II. NEARING THE HEIGHTS OF A PUBLIC CAREER
Lincoln’s long struggle to know and to be worth while culminated at last in a political career. The good opinion of associates grew into the favorable friendship of his neighbors and that confidence widened to the community, then to the political district and so on.
In this age when thousands of dollars, and, in some instances, many hundred thousands of dollars used for campaign expenses is a common occurrence, it is interesting to read how Lincoln managed such things. He was elected four times to the Illinois legislature. One time the Whigs made up two hundred dollars to pay his campaign expenses. After the election he returned one hundred and ninety-nine dollars and twenty-five cents, to be given back to the subscribers, in which he explained, “I did not need the money. I made the canvass on my own horse; my entertainment, being at the house of friends, cost me nothing; and my only outlay was seventy-five cents for a barrel of cider, which some farm hands insisted I should treat them to.”
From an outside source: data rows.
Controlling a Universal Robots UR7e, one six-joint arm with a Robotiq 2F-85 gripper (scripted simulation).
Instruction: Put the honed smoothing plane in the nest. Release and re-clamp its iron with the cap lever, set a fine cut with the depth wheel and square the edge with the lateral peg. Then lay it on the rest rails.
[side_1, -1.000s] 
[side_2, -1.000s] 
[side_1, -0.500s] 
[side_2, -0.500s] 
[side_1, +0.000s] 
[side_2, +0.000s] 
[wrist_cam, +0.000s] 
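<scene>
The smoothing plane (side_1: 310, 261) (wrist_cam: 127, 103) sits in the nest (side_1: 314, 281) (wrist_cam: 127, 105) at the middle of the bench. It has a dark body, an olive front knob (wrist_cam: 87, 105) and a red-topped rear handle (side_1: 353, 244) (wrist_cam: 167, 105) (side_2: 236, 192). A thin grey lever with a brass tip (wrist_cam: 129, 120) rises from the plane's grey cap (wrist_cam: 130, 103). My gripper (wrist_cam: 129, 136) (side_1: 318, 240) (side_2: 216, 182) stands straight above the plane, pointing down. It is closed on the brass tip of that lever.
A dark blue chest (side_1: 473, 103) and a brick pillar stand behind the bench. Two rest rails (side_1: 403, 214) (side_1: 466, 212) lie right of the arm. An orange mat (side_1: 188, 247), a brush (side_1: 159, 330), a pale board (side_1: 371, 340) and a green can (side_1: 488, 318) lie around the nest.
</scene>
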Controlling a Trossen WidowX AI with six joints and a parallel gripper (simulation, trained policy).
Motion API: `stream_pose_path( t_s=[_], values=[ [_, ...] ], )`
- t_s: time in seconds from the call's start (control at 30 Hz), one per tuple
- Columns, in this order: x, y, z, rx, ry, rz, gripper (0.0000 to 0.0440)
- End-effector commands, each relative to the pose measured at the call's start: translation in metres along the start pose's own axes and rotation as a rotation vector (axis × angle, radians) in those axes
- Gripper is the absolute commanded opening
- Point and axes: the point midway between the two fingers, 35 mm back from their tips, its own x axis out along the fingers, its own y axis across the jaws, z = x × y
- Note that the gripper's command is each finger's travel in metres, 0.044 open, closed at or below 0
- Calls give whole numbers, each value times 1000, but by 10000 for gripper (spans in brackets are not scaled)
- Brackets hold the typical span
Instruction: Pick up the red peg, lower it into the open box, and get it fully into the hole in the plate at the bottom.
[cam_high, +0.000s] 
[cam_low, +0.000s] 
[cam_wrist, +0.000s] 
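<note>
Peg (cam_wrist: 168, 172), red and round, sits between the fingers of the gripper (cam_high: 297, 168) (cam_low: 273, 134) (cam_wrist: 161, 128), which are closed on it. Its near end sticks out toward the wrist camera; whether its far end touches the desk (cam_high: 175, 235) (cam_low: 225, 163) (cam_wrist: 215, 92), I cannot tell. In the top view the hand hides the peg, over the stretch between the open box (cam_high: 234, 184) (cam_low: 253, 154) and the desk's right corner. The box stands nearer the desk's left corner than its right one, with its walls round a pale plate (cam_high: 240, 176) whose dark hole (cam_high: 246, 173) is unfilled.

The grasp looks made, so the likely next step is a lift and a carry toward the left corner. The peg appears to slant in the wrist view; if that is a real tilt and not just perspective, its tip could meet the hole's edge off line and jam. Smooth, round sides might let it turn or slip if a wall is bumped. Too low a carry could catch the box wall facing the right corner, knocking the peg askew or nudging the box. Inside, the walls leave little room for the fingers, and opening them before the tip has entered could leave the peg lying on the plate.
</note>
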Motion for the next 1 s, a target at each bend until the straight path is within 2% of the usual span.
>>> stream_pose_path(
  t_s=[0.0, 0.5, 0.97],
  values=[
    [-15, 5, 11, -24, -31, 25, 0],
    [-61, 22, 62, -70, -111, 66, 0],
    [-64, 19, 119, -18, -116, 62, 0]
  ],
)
The history of Lincoln’s political battles belongs to those who would comment on his part in public affairs. We are interested here in a moral consideration of what built him up to a life used in the preservation of his nation, the intimate personal interests of his wonderful story, and how he stands as an ideal character of American manhood.
It is therefore sufficient for us to pass over the great political struggles that proved him to be the “Giant of the West,” and begin with him on the way to the White House.
Lincoln was not exactly as the prophet without honor in his own country, for he was beloved wherever he was known, but his neighbors were struck with surprise when he was nominated to be President of the United States.
One fine old gentleman, recently settled in Springfield from England, who had brought his old country ideas of propriety with him, was covered with astonishment.
“What!” he exclaimed, “Abe Lincoln nominated for President of the United States! A man that buys a ten-cent beefsteak for his breakfast, and carries it home himself! How is it possible!”